I had one of those double slab packs of ribs so the first thing I did was cut them roughly in half. Each half received a dusting of a commercial rib rub. Sometimes I add a little apple cider or vinegar at this step, but I did not this time.
I made two foil packages by placing the two thick ends together in one double wrapped foil pack and the two thin ends in the other pack.
I already had the coals going and I let them die down just a little before adding the rib packs to the grill. If you notice,they are off to the side and not over any fire. After I shut the smoker grill cover, I only had to go out and check on them every half hour or so.
In the meantime I was taking care of some (not all) of the remodeling loose ends I've created in the past two years. Little things like a piece of trim that was never replaced, an outlet extension not installed after wainscoating, ... stuff like that.
Stuff you get used to if you live here, but the sort of thing that a guest would notice immediately and wonder ... "What kind of trash are these FC folks?"
Think long and hard before you begin to remodel ... unless you win the lottery, then have at it!
Meanwhile, back out at the grill, enough time had gone by that it was time to open the foil and check the ribs.
Mrs. FC likes them with a little crispy char to them and to get that without drying out the meat, I needed to do the next step.
I took them out of the foil and laid them directly over the now barely burning coals for some searing. For this step, you do have to concentrate and stay on site as it only takes a few moments to get the right amount of crispy surface.
No day dreaming.
Here's the finished product.
After they received their brief charring time, they again went to the cooler side of the grill for a good thick coating of sauce. Then they sit in the dark smoky grill while the sauce reduces to a nice glaze.

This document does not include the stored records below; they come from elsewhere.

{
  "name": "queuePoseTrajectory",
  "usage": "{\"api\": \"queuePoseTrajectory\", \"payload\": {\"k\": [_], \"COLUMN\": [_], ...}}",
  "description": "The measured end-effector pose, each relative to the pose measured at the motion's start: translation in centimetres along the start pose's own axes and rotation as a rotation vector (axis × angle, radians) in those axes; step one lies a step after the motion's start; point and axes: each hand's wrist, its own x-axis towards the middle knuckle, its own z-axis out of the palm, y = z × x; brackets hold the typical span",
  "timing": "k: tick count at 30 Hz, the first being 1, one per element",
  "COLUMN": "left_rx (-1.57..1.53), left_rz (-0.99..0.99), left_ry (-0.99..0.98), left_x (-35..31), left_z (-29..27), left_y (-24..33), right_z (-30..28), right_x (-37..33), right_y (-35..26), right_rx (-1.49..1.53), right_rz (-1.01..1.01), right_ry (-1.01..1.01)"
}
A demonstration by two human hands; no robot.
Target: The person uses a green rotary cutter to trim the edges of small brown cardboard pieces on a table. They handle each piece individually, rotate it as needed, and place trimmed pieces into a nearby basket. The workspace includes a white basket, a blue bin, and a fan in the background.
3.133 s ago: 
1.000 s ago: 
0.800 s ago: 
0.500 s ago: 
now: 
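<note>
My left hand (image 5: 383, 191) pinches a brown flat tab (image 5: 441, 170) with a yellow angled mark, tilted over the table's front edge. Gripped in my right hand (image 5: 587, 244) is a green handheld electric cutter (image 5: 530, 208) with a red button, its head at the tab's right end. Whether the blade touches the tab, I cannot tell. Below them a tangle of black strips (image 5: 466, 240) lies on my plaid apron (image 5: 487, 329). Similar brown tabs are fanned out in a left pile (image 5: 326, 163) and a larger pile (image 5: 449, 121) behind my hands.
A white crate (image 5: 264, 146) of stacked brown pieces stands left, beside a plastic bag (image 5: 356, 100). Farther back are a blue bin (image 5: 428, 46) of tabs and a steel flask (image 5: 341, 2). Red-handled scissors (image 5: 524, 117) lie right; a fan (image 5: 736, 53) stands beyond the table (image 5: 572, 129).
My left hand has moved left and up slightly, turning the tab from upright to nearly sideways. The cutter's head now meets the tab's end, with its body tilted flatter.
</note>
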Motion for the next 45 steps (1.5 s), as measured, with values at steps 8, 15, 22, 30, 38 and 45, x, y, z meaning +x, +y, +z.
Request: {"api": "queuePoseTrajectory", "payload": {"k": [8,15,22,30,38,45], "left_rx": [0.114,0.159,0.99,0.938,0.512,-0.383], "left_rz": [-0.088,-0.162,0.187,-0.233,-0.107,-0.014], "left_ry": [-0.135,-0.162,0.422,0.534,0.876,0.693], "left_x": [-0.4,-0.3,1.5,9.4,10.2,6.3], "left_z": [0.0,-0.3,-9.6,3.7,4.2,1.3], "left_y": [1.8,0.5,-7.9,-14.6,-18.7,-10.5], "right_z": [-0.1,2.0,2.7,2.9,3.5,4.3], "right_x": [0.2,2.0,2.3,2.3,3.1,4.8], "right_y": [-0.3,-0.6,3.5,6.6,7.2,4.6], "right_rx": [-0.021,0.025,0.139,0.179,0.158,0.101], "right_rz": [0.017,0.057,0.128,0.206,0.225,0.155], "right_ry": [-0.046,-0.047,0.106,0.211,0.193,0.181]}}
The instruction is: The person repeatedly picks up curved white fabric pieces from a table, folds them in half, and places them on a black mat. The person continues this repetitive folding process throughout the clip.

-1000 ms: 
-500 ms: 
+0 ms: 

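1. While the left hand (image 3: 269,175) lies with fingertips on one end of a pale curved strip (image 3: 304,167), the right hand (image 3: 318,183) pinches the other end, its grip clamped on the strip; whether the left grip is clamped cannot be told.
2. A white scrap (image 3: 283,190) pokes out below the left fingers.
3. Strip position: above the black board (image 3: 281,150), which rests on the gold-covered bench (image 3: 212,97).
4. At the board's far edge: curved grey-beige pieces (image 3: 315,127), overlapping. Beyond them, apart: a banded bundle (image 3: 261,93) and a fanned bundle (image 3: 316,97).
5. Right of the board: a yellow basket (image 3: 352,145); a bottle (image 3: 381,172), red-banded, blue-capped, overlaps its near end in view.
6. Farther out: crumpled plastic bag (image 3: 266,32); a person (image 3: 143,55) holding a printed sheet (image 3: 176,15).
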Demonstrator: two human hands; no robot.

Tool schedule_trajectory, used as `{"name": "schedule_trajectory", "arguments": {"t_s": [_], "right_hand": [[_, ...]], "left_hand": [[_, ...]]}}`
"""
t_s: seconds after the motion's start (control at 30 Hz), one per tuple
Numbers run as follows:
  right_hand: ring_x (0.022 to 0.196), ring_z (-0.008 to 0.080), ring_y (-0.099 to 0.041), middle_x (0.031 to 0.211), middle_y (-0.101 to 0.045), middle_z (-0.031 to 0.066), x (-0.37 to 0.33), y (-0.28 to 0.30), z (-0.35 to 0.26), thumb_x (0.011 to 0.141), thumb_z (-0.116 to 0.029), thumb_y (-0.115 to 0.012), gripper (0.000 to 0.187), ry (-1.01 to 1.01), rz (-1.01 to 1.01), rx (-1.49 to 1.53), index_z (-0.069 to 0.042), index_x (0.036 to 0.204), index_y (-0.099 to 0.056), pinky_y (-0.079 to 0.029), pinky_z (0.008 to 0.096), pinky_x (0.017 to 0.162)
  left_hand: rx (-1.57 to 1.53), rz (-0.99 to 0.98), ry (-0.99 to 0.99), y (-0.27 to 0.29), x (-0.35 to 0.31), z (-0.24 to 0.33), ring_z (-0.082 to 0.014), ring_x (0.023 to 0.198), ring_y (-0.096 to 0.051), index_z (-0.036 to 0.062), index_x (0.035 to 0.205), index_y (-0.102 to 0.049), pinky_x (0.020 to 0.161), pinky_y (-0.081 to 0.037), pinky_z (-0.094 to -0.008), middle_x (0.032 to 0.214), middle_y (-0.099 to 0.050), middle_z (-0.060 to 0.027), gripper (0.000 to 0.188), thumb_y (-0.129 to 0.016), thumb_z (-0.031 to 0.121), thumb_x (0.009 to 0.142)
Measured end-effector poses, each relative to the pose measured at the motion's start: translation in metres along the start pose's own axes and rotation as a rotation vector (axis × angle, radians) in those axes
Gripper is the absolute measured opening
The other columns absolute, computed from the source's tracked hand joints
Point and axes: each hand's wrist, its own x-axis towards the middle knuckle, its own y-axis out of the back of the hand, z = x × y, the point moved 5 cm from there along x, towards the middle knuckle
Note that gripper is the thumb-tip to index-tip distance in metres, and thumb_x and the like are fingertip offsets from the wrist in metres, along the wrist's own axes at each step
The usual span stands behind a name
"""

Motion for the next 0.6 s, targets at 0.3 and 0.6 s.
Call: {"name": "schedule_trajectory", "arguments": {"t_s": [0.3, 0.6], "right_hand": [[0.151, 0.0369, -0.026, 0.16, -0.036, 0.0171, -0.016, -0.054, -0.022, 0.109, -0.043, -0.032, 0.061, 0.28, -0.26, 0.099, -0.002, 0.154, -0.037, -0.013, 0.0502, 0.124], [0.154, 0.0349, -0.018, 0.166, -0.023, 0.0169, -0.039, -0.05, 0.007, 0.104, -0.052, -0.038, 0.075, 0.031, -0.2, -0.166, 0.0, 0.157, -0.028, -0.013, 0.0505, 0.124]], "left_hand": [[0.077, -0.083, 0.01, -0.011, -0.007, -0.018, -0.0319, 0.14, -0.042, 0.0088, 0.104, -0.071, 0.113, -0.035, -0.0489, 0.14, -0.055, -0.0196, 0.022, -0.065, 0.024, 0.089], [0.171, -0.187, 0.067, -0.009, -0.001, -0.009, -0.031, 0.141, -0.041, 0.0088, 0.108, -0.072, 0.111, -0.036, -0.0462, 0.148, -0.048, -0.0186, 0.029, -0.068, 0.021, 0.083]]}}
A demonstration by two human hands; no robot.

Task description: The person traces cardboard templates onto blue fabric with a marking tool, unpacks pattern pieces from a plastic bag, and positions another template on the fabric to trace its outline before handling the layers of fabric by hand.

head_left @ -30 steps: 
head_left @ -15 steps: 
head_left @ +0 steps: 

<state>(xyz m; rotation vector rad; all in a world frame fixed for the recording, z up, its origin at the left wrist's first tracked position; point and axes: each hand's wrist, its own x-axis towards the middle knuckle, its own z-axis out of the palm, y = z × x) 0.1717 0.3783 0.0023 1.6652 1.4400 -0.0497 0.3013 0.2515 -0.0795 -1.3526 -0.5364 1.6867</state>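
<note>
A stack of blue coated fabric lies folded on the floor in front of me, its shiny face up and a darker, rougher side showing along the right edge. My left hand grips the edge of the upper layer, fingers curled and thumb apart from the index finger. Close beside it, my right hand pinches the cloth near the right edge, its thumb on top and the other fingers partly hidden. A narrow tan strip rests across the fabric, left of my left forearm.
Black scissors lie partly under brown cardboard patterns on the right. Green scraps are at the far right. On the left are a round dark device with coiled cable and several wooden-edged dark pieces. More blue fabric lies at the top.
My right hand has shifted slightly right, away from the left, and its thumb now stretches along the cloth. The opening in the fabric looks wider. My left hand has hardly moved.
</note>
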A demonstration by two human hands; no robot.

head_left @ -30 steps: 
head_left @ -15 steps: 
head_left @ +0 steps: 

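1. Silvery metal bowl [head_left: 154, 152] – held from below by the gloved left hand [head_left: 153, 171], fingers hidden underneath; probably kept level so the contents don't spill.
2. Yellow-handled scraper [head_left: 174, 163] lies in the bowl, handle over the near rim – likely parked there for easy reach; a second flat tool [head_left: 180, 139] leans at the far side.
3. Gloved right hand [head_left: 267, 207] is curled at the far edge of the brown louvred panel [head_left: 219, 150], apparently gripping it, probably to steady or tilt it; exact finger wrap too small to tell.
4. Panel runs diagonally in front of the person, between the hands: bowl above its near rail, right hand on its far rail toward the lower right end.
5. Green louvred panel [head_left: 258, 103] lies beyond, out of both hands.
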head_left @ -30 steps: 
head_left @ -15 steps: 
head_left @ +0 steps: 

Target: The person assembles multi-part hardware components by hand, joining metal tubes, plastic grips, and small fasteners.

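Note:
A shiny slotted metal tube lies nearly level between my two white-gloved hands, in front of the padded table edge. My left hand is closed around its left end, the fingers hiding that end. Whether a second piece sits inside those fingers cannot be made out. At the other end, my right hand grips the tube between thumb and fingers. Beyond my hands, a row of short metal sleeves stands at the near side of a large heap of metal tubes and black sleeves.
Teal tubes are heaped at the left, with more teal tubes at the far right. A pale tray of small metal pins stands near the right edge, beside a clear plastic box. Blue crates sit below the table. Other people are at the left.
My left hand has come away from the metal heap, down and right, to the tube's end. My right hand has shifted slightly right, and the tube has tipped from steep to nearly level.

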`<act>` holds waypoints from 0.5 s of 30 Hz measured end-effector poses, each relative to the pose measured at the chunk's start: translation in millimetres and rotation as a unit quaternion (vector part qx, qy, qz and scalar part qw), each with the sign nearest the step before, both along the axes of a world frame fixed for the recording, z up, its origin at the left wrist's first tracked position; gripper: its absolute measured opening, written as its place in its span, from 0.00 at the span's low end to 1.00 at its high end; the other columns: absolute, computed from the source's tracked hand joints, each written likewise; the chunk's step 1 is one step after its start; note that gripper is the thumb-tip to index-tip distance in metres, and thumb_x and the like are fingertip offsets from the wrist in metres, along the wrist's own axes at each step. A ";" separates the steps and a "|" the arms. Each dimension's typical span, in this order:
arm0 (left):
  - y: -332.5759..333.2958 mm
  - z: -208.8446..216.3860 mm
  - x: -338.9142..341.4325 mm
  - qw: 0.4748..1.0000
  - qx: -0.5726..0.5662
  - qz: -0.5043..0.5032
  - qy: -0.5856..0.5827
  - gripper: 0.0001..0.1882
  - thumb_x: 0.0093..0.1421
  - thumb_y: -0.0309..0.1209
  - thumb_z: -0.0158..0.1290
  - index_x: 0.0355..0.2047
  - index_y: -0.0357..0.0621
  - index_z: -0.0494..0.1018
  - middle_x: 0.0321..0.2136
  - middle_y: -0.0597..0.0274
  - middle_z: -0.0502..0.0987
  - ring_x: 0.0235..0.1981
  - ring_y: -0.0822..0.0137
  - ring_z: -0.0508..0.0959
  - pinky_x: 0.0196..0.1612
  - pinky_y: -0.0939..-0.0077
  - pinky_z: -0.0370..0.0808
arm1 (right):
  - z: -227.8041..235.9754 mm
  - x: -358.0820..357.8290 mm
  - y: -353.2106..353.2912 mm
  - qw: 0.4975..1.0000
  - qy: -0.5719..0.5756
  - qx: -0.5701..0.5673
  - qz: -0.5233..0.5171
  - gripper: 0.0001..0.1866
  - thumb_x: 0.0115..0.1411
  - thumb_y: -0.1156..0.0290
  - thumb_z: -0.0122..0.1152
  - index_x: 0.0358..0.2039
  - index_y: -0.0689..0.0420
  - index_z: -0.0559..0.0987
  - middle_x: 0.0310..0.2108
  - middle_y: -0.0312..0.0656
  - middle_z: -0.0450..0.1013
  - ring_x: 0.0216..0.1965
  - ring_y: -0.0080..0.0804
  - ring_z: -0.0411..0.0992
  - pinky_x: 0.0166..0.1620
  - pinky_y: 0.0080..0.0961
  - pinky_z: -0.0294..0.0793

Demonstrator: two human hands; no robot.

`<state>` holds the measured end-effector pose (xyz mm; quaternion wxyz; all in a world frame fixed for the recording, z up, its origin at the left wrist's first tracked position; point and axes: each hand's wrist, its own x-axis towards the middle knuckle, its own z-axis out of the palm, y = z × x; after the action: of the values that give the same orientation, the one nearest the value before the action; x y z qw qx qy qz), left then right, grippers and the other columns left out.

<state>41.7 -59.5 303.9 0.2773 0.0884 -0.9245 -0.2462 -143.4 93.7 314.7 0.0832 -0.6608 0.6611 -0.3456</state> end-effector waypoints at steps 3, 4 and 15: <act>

Since you're gonna ask ... the sauce was homemade.
Not because we usually do that, but because after the ribs went on the grill, we discovered that there was no bottled BBQ sauce in the pantry.
Town is 15 miles away so going to get some seemed a silly waste of gas.
Into a sauce pan went ketchup, ground mustard, some leftover Texas Pete Wing Sauce, vinegar, garlic powder, Worcestershire sauce, and some dark brown sugar. This simmered on very low heat while the ribs were in their foil packs.
Somehow, all that blended into a wonderfully tangy sauce with just a little heat.
Necessity is the mother of invention ...
and of homemade BBQ sauce.
Now I'm off to continue my kitchen paintjob.